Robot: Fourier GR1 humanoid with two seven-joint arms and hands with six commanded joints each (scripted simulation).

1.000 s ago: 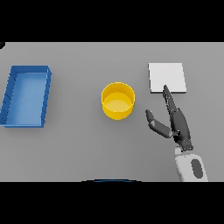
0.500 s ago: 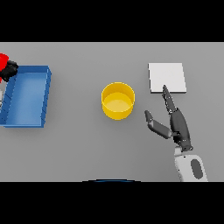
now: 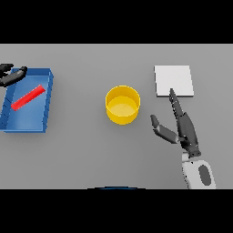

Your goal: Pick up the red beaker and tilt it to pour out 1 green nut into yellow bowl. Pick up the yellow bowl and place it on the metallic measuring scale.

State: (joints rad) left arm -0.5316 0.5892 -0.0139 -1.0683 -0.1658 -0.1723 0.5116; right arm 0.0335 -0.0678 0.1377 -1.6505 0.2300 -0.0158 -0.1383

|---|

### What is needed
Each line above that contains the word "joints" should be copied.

### Task output
Robot: Fourier GR1 humanoid with two seven-joint arms and hands with six commanded joints each (scripted simulation).
State: (joints rad) left arm -0.5316 0.5892 -0.0139 -1.0683 -0.1658 -0.1723 0.5116; right arm 0.0335 -0.0678 0.1377 -1.6505 0.2300 -0.0158 -0.1383

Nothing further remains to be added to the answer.